YOUR GOAL -> Return every line of the listing that includes the string "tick".

------------------------

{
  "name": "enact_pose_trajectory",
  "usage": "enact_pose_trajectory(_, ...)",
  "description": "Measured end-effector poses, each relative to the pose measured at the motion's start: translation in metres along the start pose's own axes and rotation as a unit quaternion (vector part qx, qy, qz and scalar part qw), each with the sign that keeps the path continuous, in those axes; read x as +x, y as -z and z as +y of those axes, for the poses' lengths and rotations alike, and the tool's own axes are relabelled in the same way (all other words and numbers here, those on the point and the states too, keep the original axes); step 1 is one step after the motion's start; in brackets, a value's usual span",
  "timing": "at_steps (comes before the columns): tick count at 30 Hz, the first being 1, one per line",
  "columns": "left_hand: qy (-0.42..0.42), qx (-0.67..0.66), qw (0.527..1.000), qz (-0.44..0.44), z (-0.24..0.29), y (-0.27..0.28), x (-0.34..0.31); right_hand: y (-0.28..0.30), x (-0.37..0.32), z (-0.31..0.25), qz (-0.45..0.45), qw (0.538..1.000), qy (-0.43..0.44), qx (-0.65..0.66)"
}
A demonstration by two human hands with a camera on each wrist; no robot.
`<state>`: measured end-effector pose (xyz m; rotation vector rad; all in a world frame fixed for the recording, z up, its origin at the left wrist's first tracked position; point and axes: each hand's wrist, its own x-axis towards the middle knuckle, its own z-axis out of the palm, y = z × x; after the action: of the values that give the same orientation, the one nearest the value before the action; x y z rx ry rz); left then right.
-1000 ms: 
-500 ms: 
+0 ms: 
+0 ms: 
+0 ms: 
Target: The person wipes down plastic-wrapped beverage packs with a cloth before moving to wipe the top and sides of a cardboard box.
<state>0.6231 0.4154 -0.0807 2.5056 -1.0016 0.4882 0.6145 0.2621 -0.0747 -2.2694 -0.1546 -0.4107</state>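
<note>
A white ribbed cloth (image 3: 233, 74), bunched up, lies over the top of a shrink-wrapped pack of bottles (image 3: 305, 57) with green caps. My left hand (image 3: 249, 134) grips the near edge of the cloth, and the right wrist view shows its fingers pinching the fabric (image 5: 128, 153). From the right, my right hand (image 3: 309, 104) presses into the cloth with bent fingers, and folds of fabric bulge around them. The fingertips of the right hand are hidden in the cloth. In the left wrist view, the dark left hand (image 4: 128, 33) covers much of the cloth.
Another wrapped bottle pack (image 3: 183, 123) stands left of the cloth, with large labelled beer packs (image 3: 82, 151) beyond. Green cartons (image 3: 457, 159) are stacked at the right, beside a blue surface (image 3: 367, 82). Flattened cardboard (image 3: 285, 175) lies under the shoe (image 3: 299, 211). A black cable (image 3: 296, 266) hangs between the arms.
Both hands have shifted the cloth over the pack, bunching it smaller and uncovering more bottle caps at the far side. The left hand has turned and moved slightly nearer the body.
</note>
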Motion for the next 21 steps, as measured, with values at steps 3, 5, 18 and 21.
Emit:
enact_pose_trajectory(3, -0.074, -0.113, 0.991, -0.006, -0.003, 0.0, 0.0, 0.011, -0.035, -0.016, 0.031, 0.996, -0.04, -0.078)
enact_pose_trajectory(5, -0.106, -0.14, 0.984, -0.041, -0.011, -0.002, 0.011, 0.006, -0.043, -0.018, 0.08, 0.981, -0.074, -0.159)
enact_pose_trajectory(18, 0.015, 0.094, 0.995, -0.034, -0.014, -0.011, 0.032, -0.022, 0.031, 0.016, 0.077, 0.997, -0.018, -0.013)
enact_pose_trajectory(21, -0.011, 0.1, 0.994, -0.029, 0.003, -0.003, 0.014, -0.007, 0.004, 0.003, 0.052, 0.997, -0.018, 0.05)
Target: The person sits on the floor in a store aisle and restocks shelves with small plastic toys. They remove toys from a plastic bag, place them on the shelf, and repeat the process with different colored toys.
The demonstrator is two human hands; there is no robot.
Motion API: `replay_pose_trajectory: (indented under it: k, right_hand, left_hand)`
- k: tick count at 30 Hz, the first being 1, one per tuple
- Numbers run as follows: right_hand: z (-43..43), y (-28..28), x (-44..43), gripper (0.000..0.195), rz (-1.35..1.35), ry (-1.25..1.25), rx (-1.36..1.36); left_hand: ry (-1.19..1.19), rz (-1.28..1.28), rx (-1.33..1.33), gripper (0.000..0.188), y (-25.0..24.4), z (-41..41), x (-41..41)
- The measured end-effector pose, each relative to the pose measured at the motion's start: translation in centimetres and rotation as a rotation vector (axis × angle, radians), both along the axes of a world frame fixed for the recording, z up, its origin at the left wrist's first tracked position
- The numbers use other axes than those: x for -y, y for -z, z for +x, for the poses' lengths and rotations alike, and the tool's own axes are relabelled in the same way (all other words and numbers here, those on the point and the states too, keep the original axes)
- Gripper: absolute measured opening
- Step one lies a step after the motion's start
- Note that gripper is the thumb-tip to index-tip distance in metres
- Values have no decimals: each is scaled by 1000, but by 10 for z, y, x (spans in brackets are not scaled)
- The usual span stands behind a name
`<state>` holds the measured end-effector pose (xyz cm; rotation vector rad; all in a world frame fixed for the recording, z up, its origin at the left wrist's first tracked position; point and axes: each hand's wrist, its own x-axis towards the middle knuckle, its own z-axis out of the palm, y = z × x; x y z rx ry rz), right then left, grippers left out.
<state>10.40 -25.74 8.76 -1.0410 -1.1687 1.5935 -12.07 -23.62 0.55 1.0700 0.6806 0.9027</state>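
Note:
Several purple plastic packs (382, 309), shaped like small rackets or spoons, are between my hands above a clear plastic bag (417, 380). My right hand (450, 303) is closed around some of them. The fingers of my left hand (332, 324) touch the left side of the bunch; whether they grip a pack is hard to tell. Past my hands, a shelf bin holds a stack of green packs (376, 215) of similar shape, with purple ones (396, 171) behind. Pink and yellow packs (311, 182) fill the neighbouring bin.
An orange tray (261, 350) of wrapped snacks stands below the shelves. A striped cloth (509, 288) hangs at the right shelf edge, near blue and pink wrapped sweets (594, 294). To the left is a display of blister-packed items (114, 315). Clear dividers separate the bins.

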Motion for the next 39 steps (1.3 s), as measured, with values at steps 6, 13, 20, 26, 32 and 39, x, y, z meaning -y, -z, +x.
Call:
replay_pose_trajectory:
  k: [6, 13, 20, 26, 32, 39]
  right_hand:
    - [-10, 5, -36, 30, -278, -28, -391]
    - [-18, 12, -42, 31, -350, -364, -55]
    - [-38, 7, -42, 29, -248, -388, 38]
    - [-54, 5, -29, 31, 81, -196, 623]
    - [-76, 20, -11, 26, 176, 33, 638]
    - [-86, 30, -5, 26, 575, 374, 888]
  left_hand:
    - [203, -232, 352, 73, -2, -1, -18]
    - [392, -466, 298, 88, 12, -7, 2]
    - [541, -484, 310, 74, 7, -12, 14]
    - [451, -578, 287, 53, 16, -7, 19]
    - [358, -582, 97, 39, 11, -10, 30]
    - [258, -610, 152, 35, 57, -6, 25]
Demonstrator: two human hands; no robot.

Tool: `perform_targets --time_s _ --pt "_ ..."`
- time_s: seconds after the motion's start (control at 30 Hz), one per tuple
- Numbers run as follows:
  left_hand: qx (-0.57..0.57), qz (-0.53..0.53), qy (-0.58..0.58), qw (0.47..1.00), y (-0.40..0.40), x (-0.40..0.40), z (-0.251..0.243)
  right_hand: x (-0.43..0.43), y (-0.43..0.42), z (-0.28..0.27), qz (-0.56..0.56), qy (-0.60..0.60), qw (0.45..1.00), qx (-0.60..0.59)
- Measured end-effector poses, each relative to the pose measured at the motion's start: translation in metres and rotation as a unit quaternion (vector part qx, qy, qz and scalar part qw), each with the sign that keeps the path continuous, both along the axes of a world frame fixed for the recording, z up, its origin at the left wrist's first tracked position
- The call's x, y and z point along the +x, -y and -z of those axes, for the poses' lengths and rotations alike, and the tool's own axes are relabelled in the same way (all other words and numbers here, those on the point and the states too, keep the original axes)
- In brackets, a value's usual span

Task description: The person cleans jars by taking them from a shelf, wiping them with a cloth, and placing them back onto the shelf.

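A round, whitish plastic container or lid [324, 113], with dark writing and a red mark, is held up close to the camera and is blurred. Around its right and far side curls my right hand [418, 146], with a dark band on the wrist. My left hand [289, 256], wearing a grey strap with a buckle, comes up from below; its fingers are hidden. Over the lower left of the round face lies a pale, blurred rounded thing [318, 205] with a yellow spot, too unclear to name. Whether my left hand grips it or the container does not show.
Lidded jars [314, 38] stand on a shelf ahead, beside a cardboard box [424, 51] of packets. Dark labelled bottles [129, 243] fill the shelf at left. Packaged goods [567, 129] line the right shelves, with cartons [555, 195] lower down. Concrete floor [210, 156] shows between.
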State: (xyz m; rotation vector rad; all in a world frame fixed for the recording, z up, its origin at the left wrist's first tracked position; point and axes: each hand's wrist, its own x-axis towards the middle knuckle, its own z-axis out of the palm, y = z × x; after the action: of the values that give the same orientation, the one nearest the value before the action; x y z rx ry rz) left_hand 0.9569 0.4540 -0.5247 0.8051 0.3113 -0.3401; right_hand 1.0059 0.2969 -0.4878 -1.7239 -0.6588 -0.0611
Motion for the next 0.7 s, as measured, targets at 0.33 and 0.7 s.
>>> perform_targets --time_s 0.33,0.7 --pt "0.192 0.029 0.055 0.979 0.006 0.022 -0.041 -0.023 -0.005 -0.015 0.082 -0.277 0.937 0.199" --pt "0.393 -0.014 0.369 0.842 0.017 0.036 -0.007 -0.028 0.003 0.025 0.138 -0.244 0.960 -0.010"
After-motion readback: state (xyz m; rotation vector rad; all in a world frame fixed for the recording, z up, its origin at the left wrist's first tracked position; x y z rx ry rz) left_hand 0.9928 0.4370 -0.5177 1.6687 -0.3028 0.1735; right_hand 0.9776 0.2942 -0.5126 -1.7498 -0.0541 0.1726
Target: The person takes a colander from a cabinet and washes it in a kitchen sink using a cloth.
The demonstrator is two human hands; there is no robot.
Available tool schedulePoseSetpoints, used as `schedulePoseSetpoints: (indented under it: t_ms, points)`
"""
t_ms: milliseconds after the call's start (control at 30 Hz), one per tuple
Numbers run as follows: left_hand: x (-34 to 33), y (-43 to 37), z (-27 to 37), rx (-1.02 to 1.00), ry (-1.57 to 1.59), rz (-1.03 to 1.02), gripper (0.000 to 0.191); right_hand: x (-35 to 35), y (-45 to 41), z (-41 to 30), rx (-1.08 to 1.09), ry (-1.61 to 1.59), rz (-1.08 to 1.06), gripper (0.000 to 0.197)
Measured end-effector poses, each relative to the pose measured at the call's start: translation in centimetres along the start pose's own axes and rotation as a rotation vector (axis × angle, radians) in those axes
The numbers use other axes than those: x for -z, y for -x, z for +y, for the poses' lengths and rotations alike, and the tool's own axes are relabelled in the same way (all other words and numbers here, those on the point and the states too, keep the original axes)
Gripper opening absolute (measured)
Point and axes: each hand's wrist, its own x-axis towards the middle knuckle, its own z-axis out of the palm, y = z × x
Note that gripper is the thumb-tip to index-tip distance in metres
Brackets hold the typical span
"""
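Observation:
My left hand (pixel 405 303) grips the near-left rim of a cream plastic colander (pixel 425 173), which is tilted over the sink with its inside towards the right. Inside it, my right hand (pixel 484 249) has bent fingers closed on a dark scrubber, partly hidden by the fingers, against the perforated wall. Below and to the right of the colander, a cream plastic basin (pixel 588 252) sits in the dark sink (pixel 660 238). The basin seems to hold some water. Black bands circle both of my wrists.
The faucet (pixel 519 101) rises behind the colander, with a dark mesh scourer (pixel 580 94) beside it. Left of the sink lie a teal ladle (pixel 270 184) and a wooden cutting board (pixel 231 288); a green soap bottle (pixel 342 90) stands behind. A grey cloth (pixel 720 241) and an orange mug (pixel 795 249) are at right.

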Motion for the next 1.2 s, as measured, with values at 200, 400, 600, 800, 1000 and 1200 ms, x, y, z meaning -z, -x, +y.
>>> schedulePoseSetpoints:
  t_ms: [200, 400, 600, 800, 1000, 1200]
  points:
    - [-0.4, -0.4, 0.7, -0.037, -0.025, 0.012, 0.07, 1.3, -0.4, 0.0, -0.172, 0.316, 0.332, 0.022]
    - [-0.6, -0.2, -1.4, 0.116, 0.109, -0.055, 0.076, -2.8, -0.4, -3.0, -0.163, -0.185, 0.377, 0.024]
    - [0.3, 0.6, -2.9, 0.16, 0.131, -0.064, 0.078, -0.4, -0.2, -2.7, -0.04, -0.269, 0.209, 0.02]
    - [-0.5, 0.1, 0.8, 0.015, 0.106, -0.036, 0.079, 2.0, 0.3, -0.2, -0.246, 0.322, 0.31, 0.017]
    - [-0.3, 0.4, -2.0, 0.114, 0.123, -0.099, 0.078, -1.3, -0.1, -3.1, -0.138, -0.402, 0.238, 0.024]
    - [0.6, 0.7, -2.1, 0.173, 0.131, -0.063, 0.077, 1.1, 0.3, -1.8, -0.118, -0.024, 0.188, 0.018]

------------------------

FINISHED TASK ->
  "timing": "at_steps (comes before the columns): tick count at 30 Hz, the first being 1, one per line",
- k: tick count at 30 Hz, the first being 1, one per tuple

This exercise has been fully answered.